■ **The task**: This exercise calls for retyping every line below exactly, with the images omitted.

Data: Begin

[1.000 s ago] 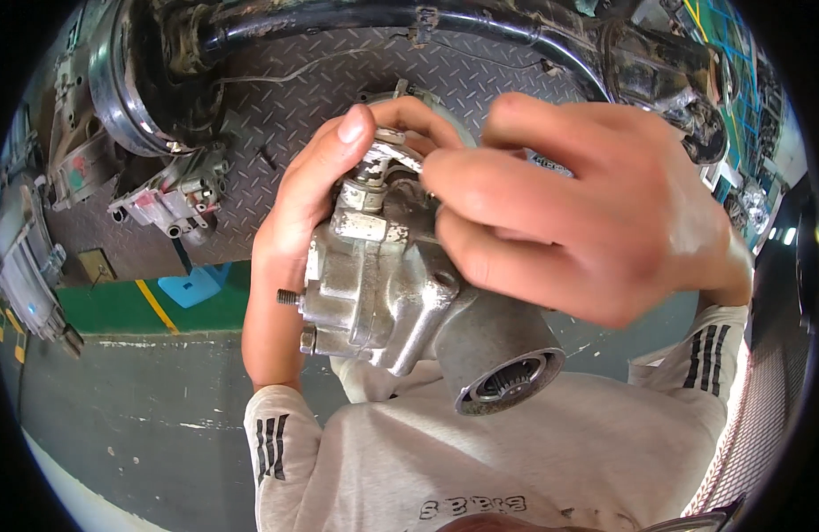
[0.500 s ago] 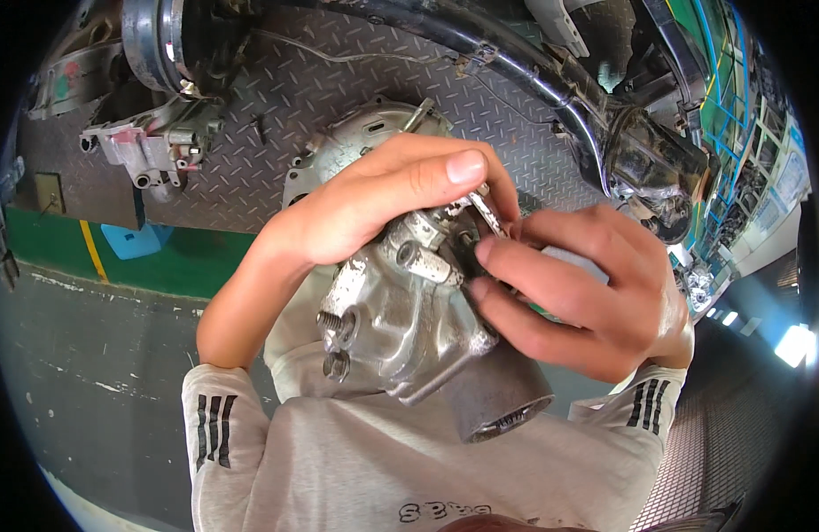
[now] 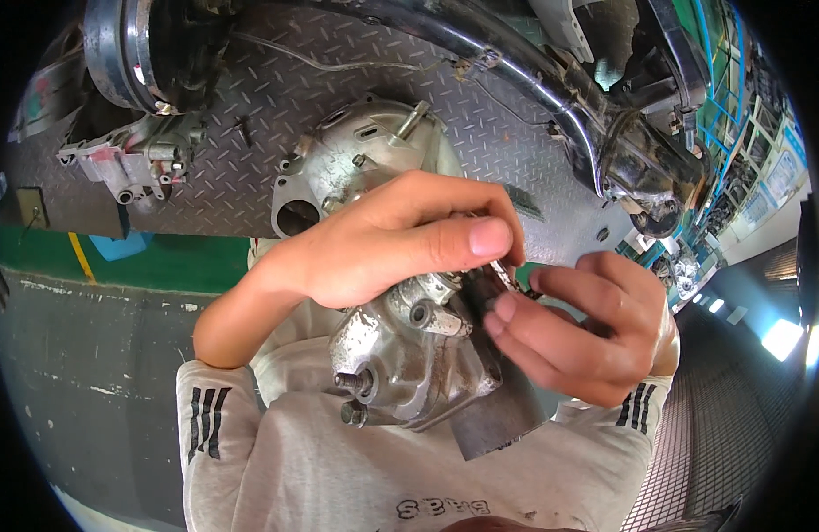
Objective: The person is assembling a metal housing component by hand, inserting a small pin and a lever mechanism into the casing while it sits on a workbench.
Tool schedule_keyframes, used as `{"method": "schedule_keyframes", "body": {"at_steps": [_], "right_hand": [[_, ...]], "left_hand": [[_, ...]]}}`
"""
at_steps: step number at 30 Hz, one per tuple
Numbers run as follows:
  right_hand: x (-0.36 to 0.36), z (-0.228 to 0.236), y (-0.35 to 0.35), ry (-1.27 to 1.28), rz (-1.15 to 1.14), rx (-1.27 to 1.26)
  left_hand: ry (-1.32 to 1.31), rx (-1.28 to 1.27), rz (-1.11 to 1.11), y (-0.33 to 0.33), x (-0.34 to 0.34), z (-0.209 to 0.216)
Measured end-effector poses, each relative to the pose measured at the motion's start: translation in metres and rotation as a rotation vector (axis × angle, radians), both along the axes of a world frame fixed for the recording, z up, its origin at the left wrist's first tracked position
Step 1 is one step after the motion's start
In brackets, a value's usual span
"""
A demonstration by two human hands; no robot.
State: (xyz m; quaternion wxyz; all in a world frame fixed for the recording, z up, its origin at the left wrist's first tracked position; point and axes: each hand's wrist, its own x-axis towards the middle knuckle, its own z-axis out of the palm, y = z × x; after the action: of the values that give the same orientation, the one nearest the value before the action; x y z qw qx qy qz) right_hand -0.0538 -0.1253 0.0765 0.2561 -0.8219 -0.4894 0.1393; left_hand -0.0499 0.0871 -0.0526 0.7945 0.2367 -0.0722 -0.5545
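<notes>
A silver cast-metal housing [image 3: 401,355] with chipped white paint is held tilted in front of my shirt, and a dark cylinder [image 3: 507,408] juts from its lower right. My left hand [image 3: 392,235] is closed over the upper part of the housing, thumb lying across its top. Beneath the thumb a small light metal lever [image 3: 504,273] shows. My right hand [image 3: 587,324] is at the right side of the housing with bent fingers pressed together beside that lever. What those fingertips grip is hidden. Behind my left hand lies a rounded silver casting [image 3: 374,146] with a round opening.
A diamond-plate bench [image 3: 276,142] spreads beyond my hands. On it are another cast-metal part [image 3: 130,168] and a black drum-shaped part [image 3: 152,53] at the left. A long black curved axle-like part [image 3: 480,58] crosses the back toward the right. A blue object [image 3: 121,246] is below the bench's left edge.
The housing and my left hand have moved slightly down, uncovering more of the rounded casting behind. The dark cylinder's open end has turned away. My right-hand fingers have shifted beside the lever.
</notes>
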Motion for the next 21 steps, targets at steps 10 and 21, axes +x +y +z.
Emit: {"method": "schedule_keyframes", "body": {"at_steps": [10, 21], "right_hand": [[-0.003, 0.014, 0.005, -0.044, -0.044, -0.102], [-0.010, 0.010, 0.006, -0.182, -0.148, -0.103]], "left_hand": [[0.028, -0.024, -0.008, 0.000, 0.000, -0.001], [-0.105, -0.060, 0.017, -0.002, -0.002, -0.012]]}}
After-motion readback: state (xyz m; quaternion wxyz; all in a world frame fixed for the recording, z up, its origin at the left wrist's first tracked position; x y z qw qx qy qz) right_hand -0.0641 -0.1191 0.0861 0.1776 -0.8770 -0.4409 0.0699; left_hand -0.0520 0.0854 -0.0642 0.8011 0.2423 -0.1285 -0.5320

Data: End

■ **Solution to this exercise**:
[1.000 s ago] 
[0.500 s ago] 
[now] 
Objective: The person is assembling a metal housing component by hand, inserting a small pin and a lever mechanism into the casing while it sits on a workbench.
Tool schedule_keyframes, used as `{"method": "schedule_keyframes", "body": {"at_steps": [_], "right_hand": [[_, ...]], "left_hand": [[_, ...]]}}`
"""
at_steps: step number at 30 Hz, one per tuple
Numbers run as follows:
  right_hand: x (-0.36 to 0.36), z (-0.228 to 0.236), y (-0.35 to 0.35), ry (-1.27 to 1.28), rz (-1.15 to 1.14), rx (-1.27 to 1.26)
  left_hand: ry (-1.32 to 1.31), rx (-1.28 to 1.27), rz (-1.11 to 1.11), y (-0.33 to 0.33), x (-0.34 to 0.34), z (-0.209 to 0.216)
Measured end-effector poses, each relative to the pose measured at the motion's start: translation in metres and rotation as a rotation vector (axis × angle, radians), both along the axes of a world frame fixed for the recording, z up, its origin at the left wrist's first tracked position
Step 1 is one step after the motion's start
In brackets, a value's usual span
"""
A demonstration by two human hands; no robot.
State: (xyz m; quaternion wxyz; all in a world frame fixed for the recording, z up, its origin at the left wrist's first tracked position; point and axes: each hand's wrist, its own x-axis towards the middle knuckle, its own z-axis out of the palm, y = z × x; after the action: of the values that give the same orientation, the one nearest the value before the action; x y z qw qx qy qz) right_hand -0.0538 -0.1253 0.0765 0.2561 -0.8219 -0.4894 0.1393; left_hand -0.0499 0.0871 -0.0526 0.7945 0.2367 -0.0722 -0.5545
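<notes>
A silver cast-metal housing [image 3: 401,355] with chipped white paint is held tilted in front of my shirt, and a dark cylinder [image 3: 507,408] juts from its lower right. My left hand [image 3: 392,235] is closed over the upper part of the housing, thumb lying across its top. Beneath the thumb a small light metal lever [image 3: 504,273] shows. My right hand [image 3: 587,324] is at the right side of the housing with bent fingers pressed together beside that lever. What those fingertips grip is hidden. Behind my left hand lies a rounded silver casting [image 3: 374,146] with a round opening.
A diamond-plate bench [image 3: 276,142] spreads beyond my hands. On it are another cast-metal part [image 3: 130,168] and a black drum-shaped part [image 3: 152,53] at the left. A long black curved axle-like part [image 3: 480,58] crosses the back toward the right. A blue object [image 3: 121,246] is below the bench's left edge.
The housing and my left hand have moved slightly down, uncovering more of the rounded casting behind. The dark cylinder's open end has turned away. My right-hand fingers have shifted beside the lever.
</notes>
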Motion for the next 21 steps, targets at steps 10 and 21, axes +x +y +z.
Emit: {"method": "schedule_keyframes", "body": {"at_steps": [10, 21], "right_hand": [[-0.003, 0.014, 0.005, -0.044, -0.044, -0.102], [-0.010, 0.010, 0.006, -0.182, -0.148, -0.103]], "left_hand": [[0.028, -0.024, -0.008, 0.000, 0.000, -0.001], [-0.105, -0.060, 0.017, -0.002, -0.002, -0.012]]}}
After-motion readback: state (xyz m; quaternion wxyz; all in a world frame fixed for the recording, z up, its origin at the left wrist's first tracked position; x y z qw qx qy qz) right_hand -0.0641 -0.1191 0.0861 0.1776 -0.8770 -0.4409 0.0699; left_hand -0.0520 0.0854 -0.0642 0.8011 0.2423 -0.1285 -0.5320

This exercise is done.